INFY: Notes From Lunch With CFO Bala; Analyst Meeting Tuesday
Tone Positive, But Client Spend Visibility Remains Modest
• Summary: Infosys (INFY) CFO Offered Positive Commentary/Tone,
But Nothing Incremental. Analyst Meeting Tuesday in NYC. Shortterm
visibility indicated as high, and unlike Cognizant (CTSH) not seeing an end
to "pent up" demand. Intermediate-term less so as clients keep project
durations short. Long-term sees positioning, shift to more offshore, expanding
service offering and significant penetration potential offering comfort to
continued strong growth outlook. No financial update to be offered at analyst
meeting. Reiterate Market Perform, only hold back is valuation, although bias is
up.
• MARKET OPPORTUNITIES. Highlighted addressing regulatory changes,
''online'' retailing, and globalization (of client's business) as three key drivers of
growth. Cloud is building as opportunity, but focus (for INFY's Global 1000
client base) is more focused on addressing internal optimization (''private
clouds'') rather than tapping external-based solutions (''public cloud''), which is
more of a small/mid sized client opportunity and therefore not within INFY's
targeted client base.
• PRICING / WAGES. Pricing expected to remain flat (CTSH is indicating up).
CFO gave the impression that current wage situation (up 10-15% offshore) was
manageable and just returning to normal increases for growth period. Also
noted that pyramid structure of model has the effect of dramatically reducing the
financial impact of offshore wages to well-below 10-15%. With the renewed
focus on campus hiring, this should become even more evident in CY2011.
• OPERATING MARGIN. Appeared comfortable could remain at industry
leading levels (~30%). Said corporate culture is an ''aspiration'' to further
improve the metric. We did not sense any near-term concern over maintaining
the current operating margin levels.
• NEAR-TERM CHALLENGES (reiterated). 1) Still uncertain pace of CY11
client spend outlook as budgets not finalized; 2) FX volatility (INFY hedges only
two quarters forward); and 3) Protectionism, especially if U.S. moves forward
with 50/50 rule, which would likely need to be addressed with an acquisition.
We put that as a moderate risk over the intermediate-term (i.e. mid-2011).

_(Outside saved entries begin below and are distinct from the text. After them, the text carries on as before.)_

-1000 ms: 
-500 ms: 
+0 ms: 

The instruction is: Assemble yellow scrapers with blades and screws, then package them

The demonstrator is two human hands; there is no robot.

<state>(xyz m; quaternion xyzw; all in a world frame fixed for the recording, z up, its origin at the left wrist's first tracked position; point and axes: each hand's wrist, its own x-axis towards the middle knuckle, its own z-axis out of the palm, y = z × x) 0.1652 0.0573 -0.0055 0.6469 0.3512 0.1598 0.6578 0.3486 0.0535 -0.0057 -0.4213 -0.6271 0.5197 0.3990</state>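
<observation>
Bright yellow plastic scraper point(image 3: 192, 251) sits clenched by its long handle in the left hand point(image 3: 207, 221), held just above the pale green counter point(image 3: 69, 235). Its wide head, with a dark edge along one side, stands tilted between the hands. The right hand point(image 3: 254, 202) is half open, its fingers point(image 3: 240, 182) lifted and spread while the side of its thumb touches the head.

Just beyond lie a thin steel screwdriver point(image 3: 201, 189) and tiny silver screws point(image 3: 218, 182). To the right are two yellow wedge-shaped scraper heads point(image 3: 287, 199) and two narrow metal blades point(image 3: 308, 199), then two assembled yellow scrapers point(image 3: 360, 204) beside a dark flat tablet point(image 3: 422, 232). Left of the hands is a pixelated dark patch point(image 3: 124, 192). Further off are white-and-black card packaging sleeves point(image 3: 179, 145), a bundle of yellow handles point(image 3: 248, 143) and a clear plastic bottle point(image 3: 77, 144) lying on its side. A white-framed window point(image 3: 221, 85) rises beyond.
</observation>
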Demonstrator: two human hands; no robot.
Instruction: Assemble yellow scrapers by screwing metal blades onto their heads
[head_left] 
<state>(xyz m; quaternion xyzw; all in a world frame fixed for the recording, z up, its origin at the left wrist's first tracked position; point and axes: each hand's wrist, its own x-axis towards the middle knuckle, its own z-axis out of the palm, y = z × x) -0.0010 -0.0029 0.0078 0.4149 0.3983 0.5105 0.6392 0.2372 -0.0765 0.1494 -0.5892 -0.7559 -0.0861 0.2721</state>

Valuation Range: $68.00 to $73.00
This represents 23-25x our CY2011 EPS estimate. We believe that guidance and
our estimates remain positively biased, especially as discretionary spending
improves and offshoring continues to gain share. Risks to our valuation range being
too conservative is that revenue growth from new sources meaningfully accelerates
driving greater operating leverage and therefore EPS upside. Risks on being too
optimistic is more around possible larger headwinds from slower than expected
growth in Europe, sticky high employee turnover, and unfavorable FX.
Investment Thesis:
Infosys is a Tier I offshore-based provider of IT/BPO services with an enviable
long-term track record for growth. We believe our estimates to have an upward
bias. Our only hesitiation is valuation for this well-managed provider.